Autonomous design of experiments for learning by experimentation

Prassler, E.; Kahl, B.; Henne, T.; Juarez, A.; Reggiani, Monica

doi:10.1007/978-3-7908-2127-7_13

In Artificial Intelligence, numerous learning paradigms have been developed over the past decades. In most cases of embodied and situated agents, the learning goal for the artificial agent is to „map“ or classify the environment and the objects therein [1, 2], in order to improve navigation or the execution of some other domain-specific task. Dynamic environments and changing tasks still pose a major challenge for robotic learning in real-world domains. In order to intelligently adapt its task strategies, the agent needs cognitive abilities to more deeply understand its environment and the effects of its actions. In order to approach this challenge within an open-ended learning loop, the XPERO project (http://www.xpero.org) explores the paradigm of Learning by Experimentation to increase the robot's conceptual world knowledge autonomously. In this setting, tasks which are selected by an actionselection mechanism are interrupted by a learning loop in those cases where the robot identifies learning as necessary for solving a task or for explaining observations.

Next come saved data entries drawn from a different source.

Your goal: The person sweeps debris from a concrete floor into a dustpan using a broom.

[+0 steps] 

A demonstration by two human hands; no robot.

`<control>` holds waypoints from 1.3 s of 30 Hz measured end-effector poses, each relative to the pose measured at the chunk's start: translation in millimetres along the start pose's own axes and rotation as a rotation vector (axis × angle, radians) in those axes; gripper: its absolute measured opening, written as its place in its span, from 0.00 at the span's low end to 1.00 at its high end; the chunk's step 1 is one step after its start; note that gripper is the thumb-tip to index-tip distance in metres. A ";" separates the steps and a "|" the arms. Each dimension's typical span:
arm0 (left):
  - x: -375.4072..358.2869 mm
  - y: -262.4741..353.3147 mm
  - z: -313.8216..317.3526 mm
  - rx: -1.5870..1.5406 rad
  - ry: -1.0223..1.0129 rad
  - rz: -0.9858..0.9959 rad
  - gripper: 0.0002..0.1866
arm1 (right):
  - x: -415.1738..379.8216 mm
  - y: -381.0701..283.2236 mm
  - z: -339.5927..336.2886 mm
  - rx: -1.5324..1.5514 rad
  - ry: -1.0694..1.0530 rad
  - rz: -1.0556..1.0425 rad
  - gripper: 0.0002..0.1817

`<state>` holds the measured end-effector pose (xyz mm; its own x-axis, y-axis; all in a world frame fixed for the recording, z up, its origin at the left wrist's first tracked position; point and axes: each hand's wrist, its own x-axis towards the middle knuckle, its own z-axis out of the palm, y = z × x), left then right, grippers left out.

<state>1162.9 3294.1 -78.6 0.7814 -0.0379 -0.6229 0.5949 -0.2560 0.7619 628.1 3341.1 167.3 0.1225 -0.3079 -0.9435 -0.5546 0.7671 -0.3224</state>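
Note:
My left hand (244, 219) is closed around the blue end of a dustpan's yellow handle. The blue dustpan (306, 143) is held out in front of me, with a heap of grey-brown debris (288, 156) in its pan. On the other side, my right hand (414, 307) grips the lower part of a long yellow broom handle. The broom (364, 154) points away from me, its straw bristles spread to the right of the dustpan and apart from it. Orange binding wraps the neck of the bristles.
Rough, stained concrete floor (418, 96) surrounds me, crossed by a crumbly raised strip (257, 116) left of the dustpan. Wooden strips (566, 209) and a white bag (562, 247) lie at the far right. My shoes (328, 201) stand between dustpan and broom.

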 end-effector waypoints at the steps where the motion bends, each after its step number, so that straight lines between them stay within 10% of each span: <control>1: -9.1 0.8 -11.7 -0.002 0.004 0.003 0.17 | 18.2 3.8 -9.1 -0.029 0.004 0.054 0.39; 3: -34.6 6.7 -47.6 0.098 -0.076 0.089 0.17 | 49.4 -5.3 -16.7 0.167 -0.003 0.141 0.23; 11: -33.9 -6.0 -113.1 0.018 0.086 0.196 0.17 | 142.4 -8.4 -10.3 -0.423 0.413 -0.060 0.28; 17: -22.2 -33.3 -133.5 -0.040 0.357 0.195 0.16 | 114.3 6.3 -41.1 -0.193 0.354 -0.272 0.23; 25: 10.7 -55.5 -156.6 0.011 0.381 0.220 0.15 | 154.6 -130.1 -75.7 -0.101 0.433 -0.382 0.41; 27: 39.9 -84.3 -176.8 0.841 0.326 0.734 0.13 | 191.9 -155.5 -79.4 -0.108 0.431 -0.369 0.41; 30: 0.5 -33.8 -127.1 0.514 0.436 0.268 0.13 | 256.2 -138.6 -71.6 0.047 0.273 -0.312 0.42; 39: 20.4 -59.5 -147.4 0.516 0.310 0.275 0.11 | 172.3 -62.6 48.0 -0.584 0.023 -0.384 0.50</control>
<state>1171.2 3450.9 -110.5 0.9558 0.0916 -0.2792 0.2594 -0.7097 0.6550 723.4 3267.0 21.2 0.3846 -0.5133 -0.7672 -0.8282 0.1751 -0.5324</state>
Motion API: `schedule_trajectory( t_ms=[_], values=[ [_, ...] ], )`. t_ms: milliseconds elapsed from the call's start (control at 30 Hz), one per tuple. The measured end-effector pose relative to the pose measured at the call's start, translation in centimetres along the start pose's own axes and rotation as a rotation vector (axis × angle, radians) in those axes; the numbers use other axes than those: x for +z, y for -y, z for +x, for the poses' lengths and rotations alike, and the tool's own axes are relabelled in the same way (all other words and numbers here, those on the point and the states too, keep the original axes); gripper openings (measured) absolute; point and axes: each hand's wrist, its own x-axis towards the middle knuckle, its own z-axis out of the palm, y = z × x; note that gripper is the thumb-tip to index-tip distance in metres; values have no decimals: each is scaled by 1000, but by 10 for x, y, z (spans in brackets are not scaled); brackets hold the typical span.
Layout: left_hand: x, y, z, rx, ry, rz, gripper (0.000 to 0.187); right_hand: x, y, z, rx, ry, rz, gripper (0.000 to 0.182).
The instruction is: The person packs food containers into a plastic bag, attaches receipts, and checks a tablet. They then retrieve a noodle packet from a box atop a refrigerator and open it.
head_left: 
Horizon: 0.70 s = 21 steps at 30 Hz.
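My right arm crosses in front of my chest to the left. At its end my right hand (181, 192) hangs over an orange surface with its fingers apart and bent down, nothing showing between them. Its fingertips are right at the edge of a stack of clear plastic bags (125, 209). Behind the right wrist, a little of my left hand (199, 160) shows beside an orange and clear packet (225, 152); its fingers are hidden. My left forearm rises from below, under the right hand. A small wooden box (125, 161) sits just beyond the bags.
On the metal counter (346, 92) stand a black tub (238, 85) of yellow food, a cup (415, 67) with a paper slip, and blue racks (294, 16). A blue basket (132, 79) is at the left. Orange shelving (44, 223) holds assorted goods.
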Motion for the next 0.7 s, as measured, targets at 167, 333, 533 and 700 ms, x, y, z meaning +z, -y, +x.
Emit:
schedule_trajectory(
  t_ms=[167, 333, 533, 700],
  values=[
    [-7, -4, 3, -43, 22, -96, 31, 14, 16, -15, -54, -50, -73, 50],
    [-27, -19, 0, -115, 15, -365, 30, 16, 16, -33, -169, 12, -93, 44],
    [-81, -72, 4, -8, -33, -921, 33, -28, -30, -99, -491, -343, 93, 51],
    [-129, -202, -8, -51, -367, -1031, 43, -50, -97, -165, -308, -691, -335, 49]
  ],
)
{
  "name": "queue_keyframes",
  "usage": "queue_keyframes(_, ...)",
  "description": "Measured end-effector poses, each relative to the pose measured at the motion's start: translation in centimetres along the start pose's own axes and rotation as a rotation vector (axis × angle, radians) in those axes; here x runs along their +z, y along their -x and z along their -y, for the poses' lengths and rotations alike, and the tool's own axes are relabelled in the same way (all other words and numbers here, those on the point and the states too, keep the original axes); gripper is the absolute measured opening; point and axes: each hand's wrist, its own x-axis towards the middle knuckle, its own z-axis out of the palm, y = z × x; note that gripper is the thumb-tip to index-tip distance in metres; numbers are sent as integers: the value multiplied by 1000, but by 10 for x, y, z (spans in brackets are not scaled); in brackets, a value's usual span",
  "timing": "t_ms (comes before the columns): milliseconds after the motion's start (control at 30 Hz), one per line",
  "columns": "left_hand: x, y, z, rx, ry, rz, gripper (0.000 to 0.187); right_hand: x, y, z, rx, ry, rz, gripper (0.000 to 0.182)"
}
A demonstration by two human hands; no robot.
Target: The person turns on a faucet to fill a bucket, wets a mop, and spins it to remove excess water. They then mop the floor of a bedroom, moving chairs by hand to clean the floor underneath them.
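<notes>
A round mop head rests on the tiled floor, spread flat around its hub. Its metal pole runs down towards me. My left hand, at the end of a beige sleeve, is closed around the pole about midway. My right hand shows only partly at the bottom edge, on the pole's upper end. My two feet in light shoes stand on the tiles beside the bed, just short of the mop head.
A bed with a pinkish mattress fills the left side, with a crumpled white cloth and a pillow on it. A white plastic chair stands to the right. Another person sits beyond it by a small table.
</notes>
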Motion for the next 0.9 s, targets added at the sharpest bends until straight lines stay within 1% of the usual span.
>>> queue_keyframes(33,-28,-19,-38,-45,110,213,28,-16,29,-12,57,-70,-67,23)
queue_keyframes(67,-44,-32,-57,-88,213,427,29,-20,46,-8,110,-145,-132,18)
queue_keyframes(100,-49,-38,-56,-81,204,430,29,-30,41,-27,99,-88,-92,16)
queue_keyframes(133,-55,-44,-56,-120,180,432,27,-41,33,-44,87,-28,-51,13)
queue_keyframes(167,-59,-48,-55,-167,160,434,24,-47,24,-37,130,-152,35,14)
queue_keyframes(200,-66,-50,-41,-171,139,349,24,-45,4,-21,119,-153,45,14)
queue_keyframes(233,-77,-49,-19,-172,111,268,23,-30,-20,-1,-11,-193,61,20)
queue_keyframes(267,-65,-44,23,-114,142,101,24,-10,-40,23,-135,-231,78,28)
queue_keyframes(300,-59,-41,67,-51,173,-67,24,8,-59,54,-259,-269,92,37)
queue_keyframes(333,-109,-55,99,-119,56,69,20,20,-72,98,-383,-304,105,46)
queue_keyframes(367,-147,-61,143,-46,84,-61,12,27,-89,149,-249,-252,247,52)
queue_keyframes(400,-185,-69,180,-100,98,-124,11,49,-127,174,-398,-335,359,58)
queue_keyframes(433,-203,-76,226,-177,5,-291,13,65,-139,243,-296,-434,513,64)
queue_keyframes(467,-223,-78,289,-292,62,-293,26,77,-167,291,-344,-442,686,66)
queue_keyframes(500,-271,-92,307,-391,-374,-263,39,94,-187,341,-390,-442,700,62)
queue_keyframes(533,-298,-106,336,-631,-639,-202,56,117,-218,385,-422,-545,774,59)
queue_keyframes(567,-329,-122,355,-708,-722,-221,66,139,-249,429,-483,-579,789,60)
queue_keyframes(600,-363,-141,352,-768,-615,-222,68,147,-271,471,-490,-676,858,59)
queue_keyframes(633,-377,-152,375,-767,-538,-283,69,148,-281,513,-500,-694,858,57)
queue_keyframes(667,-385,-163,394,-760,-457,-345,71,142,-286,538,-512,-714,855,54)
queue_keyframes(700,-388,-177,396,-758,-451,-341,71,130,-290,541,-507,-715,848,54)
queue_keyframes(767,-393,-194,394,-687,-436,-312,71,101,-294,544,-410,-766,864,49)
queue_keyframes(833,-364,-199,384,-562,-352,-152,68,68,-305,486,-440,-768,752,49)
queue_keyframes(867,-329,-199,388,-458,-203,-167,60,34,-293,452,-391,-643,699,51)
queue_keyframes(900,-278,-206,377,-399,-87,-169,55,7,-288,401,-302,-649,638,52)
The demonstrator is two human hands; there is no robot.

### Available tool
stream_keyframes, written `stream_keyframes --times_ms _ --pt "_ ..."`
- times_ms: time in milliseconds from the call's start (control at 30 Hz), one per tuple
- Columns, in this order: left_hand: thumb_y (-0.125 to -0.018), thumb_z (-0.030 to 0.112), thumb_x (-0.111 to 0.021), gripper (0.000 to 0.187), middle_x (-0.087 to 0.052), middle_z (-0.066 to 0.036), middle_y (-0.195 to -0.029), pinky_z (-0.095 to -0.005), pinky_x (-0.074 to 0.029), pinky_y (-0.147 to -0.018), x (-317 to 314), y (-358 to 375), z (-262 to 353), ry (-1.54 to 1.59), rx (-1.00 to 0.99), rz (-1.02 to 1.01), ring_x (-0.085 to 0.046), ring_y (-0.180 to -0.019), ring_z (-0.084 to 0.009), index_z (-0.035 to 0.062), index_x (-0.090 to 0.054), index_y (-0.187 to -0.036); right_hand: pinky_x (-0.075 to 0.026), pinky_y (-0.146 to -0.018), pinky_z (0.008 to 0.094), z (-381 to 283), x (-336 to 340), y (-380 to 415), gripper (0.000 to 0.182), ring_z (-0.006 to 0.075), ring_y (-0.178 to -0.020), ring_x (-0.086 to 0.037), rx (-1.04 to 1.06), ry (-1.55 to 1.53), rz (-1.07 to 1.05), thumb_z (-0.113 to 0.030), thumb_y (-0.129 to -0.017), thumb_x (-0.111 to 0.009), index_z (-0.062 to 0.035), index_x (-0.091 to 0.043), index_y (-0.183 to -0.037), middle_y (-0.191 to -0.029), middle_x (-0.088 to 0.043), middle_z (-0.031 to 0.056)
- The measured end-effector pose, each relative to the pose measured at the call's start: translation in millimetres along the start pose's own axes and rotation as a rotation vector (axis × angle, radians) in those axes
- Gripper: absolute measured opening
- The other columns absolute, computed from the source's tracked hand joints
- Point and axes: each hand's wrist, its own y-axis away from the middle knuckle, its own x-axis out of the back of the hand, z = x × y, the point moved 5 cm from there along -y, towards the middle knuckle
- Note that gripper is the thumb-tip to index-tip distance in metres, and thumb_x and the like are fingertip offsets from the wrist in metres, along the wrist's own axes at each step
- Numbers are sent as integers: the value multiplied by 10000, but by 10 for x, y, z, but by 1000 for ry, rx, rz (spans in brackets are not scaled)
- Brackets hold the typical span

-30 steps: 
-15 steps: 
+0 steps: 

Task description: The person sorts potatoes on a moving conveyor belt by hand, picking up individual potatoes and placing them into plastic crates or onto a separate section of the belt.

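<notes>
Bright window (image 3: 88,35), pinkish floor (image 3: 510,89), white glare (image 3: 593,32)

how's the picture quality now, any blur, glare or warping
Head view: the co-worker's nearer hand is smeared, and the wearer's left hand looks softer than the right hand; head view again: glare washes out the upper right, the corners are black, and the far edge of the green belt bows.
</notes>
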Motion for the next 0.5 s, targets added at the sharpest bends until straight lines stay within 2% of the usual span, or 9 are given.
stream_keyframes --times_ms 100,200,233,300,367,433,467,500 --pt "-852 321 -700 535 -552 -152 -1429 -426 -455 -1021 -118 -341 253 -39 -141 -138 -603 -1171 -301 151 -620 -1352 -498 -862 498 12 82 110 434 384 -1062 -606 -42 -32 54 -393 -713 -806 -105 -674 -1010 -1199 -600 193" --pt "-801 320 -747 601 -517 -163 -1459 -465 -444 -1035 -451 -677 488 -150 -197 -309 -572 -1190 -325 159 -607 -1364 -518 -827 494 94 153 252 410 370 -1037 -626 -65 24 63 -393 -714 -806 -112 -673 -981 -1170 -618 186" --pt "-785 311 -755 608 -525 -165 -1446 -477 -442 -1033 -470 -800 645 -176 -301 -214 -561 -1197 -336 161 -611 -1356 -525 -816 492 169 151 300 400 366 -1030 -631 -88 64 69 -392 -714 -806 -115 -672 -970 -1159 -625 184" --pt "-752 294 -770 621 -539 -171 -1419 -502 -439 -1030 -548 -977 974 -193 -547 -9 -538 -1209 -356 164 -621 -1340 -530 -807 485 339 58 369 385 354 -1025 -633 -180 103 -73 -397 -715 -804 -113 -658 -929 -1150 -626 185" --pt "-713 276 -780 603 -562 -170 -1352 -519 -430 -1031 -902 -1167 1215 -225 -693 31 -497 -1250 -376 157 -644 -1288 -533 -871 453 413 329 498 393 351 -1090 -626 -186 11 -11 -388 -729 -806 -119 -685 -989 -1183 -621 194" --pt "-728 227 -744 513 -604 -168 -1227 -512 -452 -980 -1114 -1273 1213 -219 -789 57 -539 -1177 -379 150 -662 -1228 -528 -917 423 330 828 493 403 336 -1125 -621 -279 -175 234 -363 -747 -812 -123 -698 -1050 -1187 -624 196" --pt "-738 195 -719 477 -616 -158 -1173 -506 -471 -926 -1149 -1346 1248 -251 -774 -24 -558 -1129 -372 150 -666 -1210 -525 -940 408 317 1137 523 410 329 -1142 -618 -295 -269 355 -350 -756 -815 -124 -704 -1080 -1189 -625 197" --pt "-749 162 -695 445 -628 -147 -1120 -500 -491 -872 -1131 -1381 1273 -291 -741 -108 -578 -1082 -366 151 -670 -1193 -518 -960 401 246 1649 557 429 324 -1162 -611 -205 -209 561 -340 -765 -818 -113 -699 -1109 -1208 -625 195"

It is important to note that our approach targets unsupervised learning, since there is no oracle available to the agent, nor does it have access to a reward function providing direct feedback on the quality of its learned model, as e.g. in reinforcement learning approaches. In the following sections we present our framework for integrating autonomous robotic experimentation into such a learning loop. In section 1 we explain the different modules for stimulation and design of experiments and their interaction. In section 2 we describe our implementation of these modules and how we applied them to a real world scenario to gather target-oriented data for learning conceptual knowledge. There we also indicate how the goaloriented data generation enables machine learning algorithms to revise the failed prediction model.